Doubts About The Ching Cheong Verdict Document
At first, the only information about the trial proceedings came from a Xinhua report. More recently, a full document purported to be the verdict from the Second Intermediate Court of Beijing has appeared in overseas newspapers and websites. An English-language translation of the document was made by Joel Martinsen and is available through Danwei. The authenticity of this verdict document cannot be verified. The style of Chinese court documents can be imitated, but this document contains many details -- if any one of them should be falsified, then the entire document would be inauthenticated. So far, that has not happened yet. Therefore, this document is now being analyzed and commented upon.
(Next Weekly) Doubts About the Ching Cheong Verdict Document. Issue #861. September 7, 2006.
Hong Kong reporter Ching Cheong was found guilty of espionage and sentenced to five years in jail. The verdict document was circulated earlier this week on the Internet. The document charged Ching Cheong with providing multiple intelligence items to Taiwan's Foundation on International & Cross-strait Studies (sometimes directly translated as the Chinese Eurasian Foundation). Upon examining the 5,000-word document in detail, there are at least four major doubts.
Doubt #1: The photographs of the navy ships
The verdict document pointed out that at the end of April 2004, the Foundation on International & Cross-strait Studies asked Ching Cheong for photographs of the People's Liberation Army naval fleet visiting Hong Kong, and therefore concluded that the Foundation on International & Cross-strait Studies is an intelligence organization.
"This is proof of espionage? This seems to be a bit of a joke. When the PLA naval fleets visited Hong Kong in the past, many little children have visited them and got their photographs taken in front of the ships." The Ching Cheong Concern Group spokesperson David Hui Tin-fook wondered: "Satellites can take photographs of anything nowadays! Why do they need to go through Ching Cheong to get the photographs of the navy ships?"
(File photo of the Chinese naval fleet, April 2004: Apple Daily)
Doubt #2: Kyrgyzstan
Another piece of evidence against Ching Cheong was that between 2004 and 2005, he provided many pieces of intelligence to the Foundation on International & Cross-strait Studies, including material on Kyrgyzstan.
Kyrgyzstan is a country between China and Russia with a population of four million and very littlie in natural resources. Why does Taiwan need information on this remote little country? Current affairs commentator Johnny YS Lau said: "Never mind Kyrgyzstan. Information that Hong Kong people regard as remote is not the same for those backward thinkers in the mainland. As long as there is evidence that Ching Cheong wrote for the Foundation on International & Cross-strait Studies and received money, this become their evidence."
Doubt #3: Cover Organization
Chinese University of Hong Kong Pan-Asian Research Institute Chinese legal system researcher Ong Yew Kim does not believe that the verdict document established that the Foundation on International & Cross-strait Studies is a spy organization. It only ambiguously called the foundation an "espionage cover organization." This showed that the authorities lacked strong evidence, and Ching Cheong should appeal on this basis.

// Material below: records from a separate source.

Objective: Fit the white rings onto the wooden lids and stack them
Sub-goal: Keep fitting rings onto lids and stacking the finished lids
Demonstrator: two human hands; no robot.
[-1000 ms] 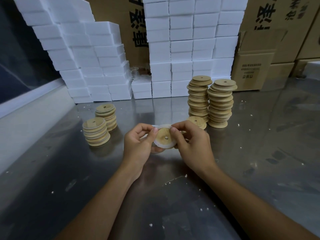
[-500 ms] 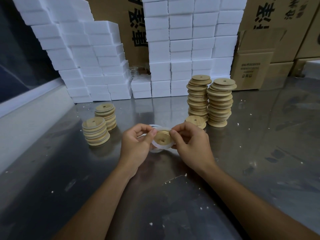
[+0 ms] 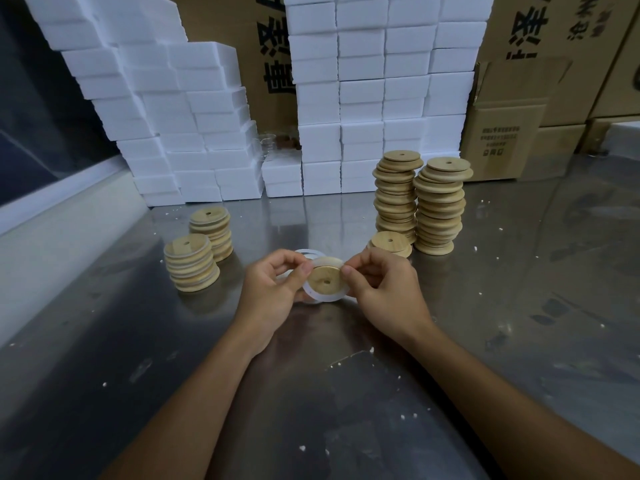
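Nearest, both forearms reach in over the steel table (image 3: 519, 306). The left hand (image 3: 273, 296) and right hand (image 3: 384, 292) meet above it, each pinching an edge of one wooden lid (image 3: 323, 279) between thumb and curled fingers; the lid faces the camera with a white ring (image 3: 320, 296) around its rim. Another loose ring (image 3: 310, 252) shows just behind the left fingers. Beyond the right hand lies a short pile of lids (image 3: 390, 242). Left of the hands stand two low lid stacks (image 3: 190, 266), right of them two tall stacks (image 3: 420, 202). Farther back, white boxes (image 3: 363, 98) are piled against closed cardboard cartons (image 3: 502, 140); their contents cannot be seen.
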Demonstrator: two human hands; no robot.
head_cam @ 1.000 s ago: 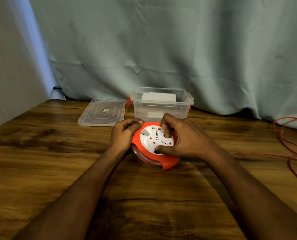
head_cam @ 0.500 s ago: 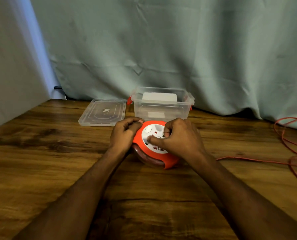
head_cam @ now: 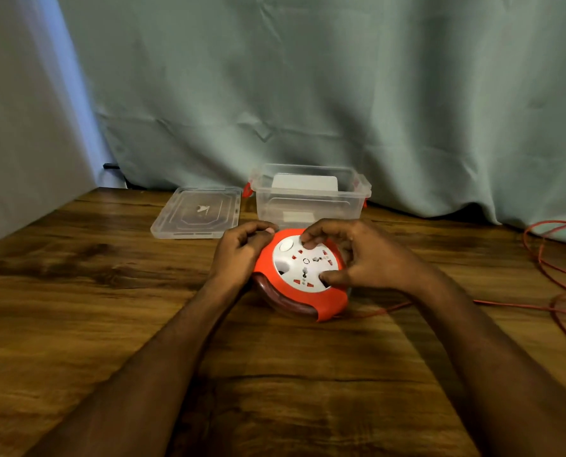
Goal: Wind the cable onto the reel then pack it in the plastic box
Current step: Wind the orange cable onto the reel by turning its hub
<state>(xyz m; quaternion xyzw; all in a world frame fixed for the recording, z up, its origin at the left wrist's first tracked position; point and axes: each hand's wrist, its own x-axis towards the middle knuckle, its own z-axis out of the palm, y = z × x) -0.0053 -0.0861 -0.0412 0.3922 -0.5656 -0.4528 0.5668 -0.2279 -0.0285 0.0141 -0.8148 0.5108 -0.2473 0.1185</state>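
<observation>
L hand [head_cam: 242, 250] grip clasps reel [head_cam: 303, 275] rim; R hand [head_cam: 357, 255] fingers curled on its face.

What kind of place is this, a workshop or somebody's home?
Hard to say; probably a makeshift recording corner indoors. A grey-green curtain hides the background, and a wooden table holds only a cable reel and plastic box.

The right hand [head_cam: 370, 258] has swung round the reel's [head_cam: 303, 275] white face, thumb now nearest the body, fingers [head_cam: 311, 237] at the far edge; the cable [head_cam: 512, 305] lies drawn straighter.
</observation>
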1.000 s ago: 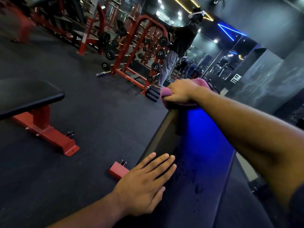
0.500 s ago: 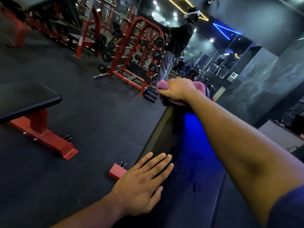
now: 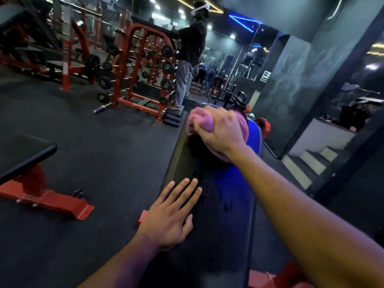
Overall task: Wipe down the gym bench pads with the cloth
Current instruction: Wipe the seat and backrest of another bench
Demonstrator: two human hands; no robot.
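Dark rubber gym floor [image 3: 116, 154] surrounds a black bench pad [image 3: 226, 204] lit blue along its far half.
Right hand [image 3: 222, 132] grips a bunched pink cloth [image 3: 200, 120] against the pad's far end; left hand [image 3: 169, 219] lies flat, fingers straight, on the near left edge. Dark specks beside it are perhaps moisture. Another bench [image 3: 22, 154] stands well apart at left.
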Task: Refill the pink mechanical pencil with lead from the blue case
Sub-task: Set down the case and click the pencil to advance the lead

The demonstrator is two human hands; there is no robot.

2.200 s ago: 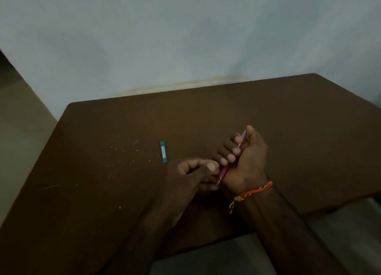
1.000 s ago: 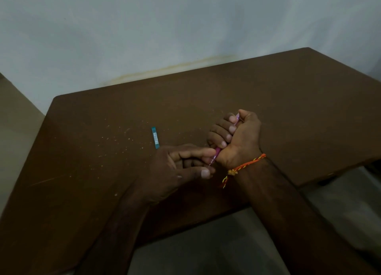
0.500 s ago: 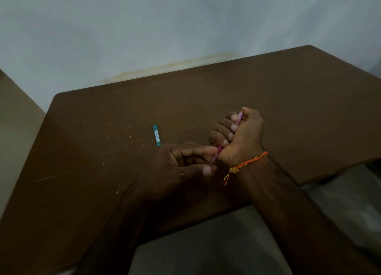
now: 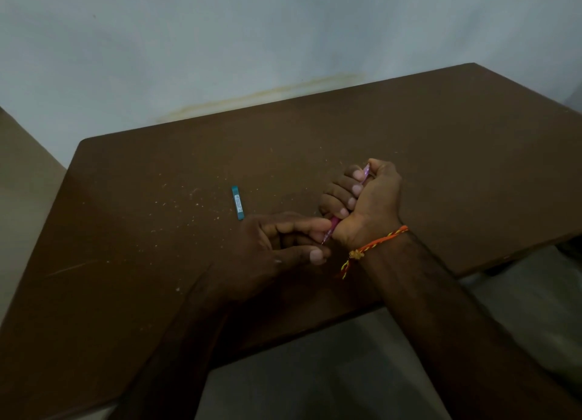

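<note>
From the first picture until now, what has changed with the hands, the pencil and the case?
The left hand moved its fingertips up to the tip of the pink pencil. The right hand keeps the pencil clenched in its fist. The blue case lies untouched on the table.

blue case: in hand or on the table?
On the table: blue case lies flat, apart from both hands, beyond the left hand.

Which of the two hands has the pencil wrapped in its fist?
The right hand, the one with the orange wrist thread, grips the pink pencil. The left hand only pinches at its tip.
</note>
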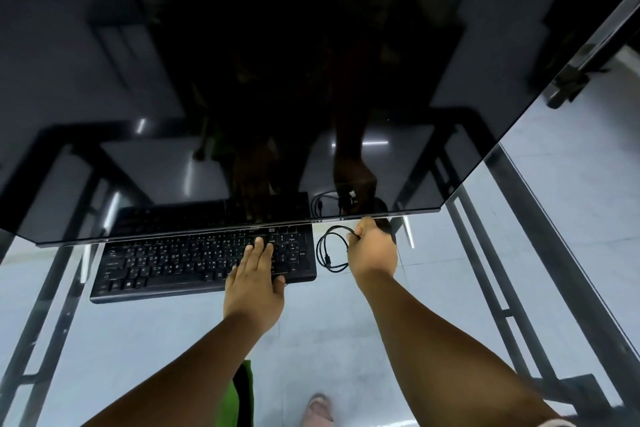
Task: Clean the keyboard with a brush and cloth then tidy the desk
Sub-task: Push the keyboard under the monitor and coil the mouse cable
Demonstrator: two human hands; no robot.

"We are an academic organization. We have neither interest nor ability to obtain intelligence information," said Foundation on International & Cross-strait Studies executive vice-president Chao Chien-min. "Our funds come through donation, and the government is one of our target donors. Using last year as an example, the government accounted for less than half of our total amount." According to information, the foundation was established in 1993 and its current assets amount to only NT$30 million (over HK$7 million). Chao Chien-min said that the National Policy Research Foundation (which has KMT honorary chairman Lian Chan as its chairman of the board of directors) has a lot more money than they do. Chao Chien-min emphasized: "Ching Cheong is a reporter and not a scholar. We would not invite him to write for us. We run several dozen conferences each year. I think that Ching Cheong must have come to gather news, but I cannot remember for which conference. I have never personally met Ching Cheong."
Doubt #4: Law-writer Was Invited Too
The funniest thing was that Mary Lau, the wife of Ching Cheong, said that former Basic Law Draft Committee member Xu Chongde has participated in Foundation on International & Cross-strait Studies activities. If this was really a spy organization, then why did Xu (who knows both the Chinese and Hong Kong laws) attend?
Xu explained: "She must think that I am like Ching Cheong. She is talking nonsense. I am going to sue her in Hong Kong." Sorry, according to the Foundation on International & Cross-strait Studies' website, Xu went with several other scholars early January this year to attend an academic forum on "Constitutional Reform" organized by the foundation (see link and screenshot below). What kind of law-writer communicates with "spies" in the open while threatening to sue people?